From the first line of the data through the line containing "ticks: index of", return each line exactly.

** Provided material follows **

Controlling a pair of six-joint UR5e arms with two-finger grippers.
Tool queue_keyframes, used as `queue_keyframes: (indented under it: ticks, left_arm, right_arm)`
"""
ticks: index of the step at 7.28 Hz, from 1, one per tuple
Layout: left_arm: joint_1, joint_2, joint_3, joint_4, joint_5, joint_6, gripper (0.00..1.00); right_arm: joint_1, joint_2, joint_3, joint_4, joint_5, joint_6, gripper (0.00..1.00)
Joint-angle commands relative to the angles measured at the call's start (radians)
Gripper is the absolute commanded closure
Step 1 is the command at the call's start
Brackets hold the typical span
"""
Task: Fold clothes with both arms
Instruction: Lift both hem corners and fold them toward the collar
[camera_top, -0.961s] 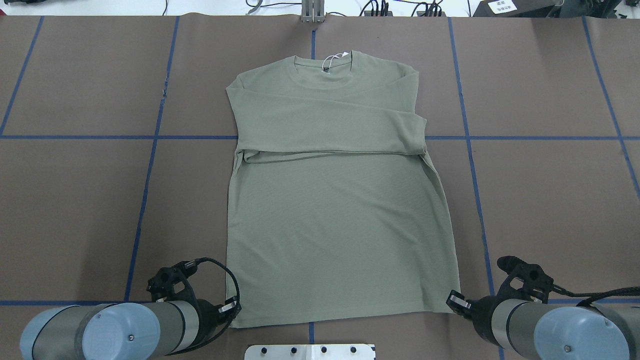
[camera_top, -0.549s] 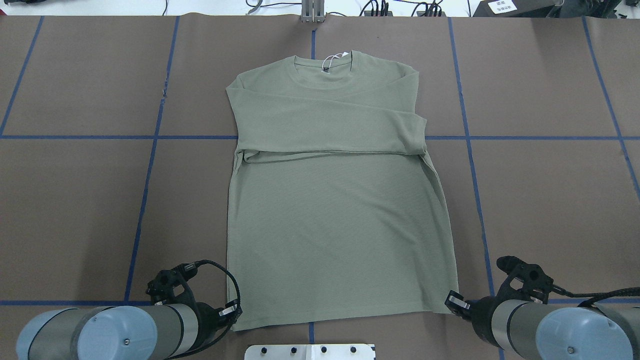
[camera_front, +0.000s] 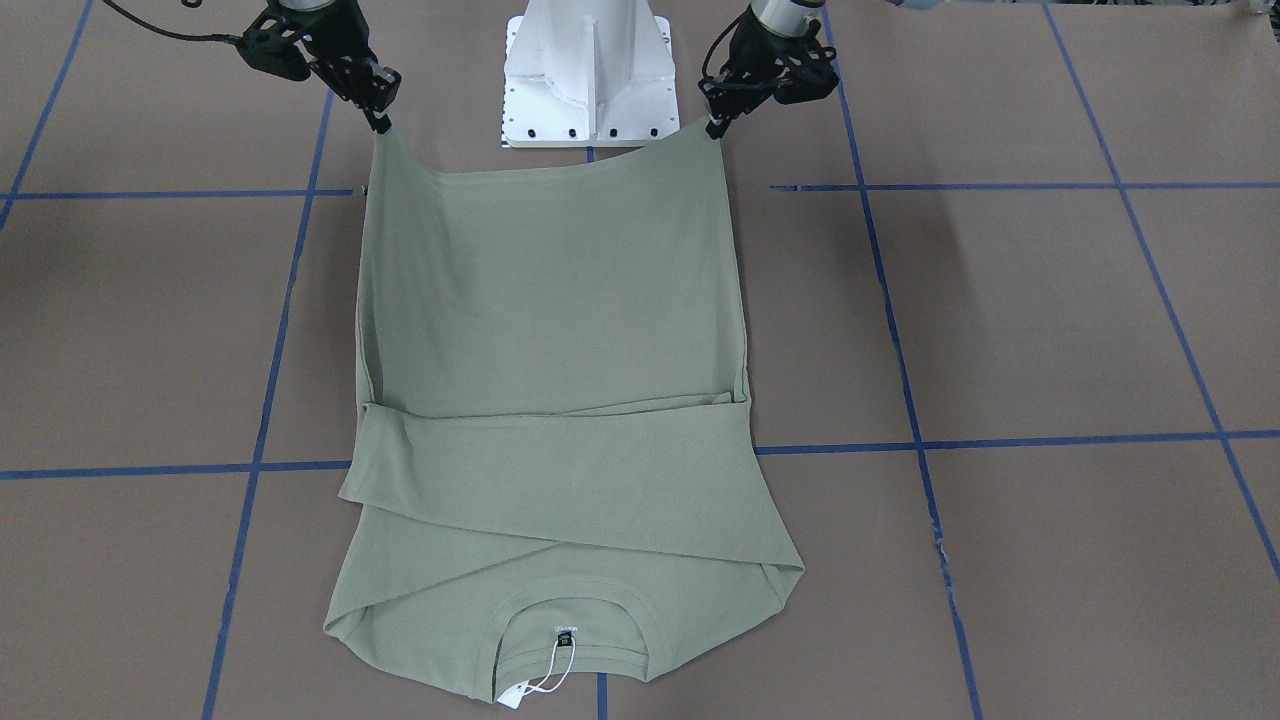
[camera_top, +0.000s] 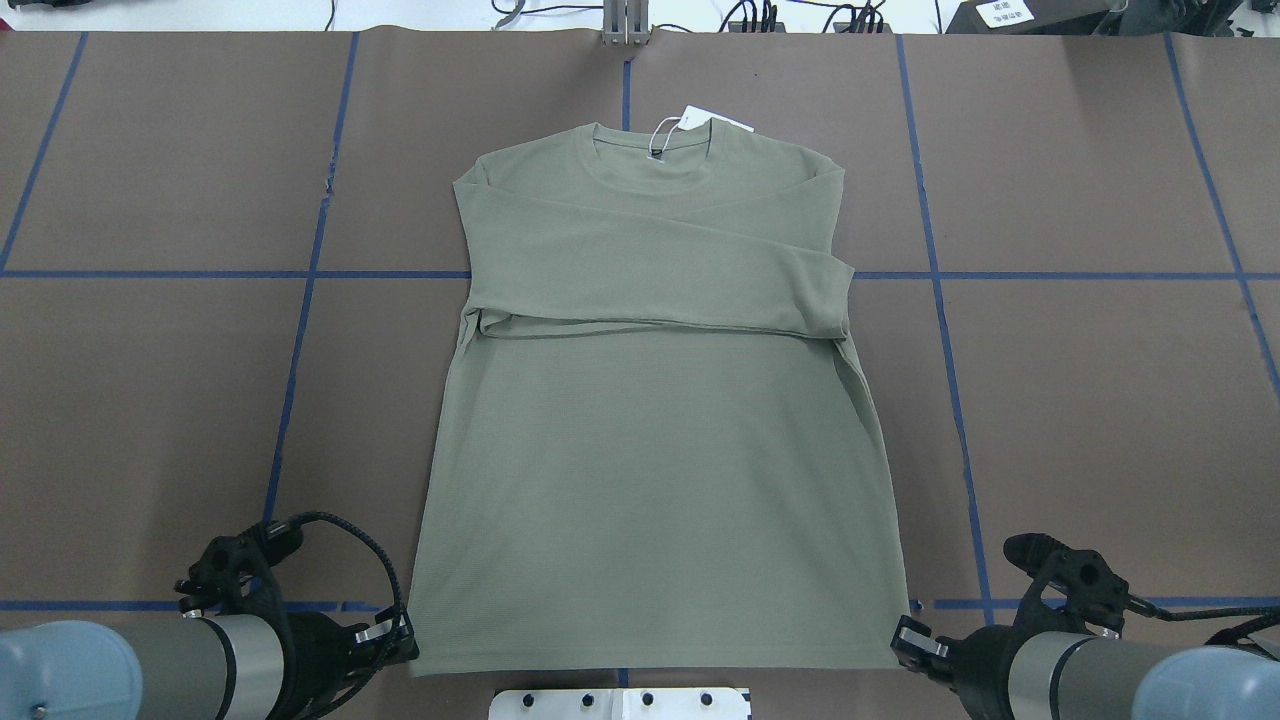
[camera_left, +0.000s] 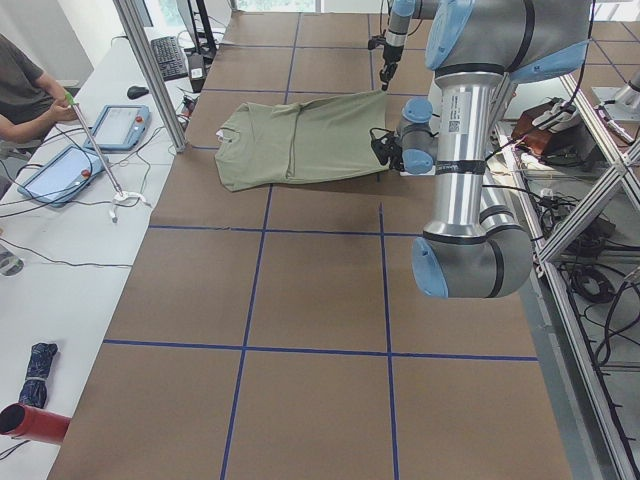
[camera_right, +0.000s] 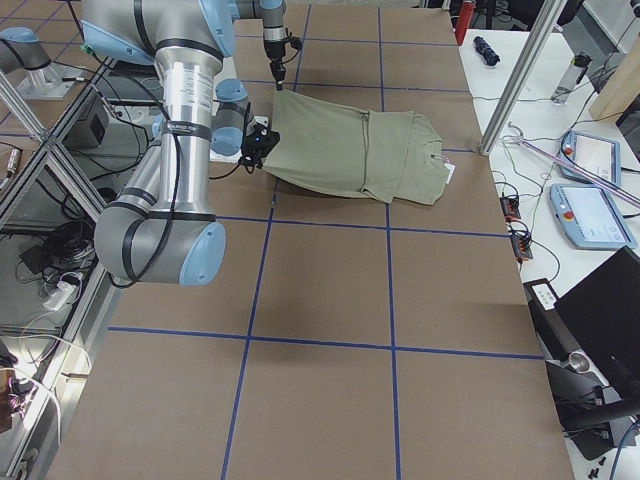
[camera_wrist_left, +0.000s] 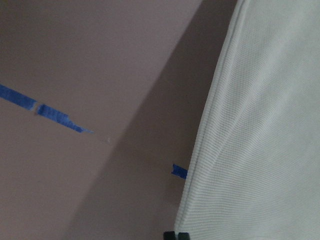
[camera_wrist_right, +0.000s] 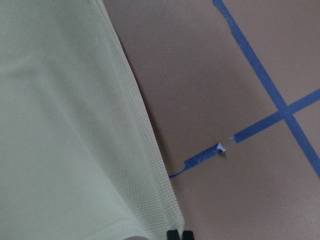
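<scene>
Brown-covered table gridded with blue tape. Shirt lies mid-table, collar at the far side, sleeves folded across the chest, hang tag just beyond the collar. At the hem, left gripper is pinched on the near-left corner and right gripper on the near-right one, both corners raised off the table. White pedestal sits at the near edge between the arms. White bench past the far edge holds pendants and cables. A person sits there.
</scene>
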Motion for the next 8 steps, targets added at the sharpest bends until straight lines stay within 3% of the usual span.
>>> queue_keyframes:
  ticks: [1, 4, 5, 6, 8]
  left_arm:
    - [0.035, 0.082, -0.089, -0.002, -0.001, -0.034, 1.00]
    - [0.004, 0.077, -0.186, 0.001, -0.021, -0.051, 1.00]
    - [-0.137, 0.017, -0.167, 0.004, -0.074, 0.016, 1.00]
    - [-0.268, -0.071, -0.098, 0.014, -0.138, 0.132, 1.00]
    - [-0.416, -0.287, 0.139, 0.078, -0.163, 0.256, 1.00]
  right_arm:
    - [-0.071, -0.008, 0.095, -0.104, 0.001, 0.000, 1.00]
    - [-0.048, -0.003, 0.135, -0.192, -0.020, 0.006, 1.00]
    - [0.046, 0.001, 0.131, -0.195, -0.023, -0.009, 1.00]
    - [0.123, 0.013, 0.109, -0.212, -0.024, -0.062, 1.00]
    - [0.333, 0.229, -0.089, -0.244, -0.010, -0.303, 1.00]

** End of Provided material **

→ **Task output**:
Controlling a pair of six-joint UR5e arms with two-finger grippers.
Tool queue_keyframes, used as `queue_keyframes: (indented under it: ticks, left_arm, right_arm)`
"""
ticks: index of the step at 7.28 Hz, from 1, one per tuple

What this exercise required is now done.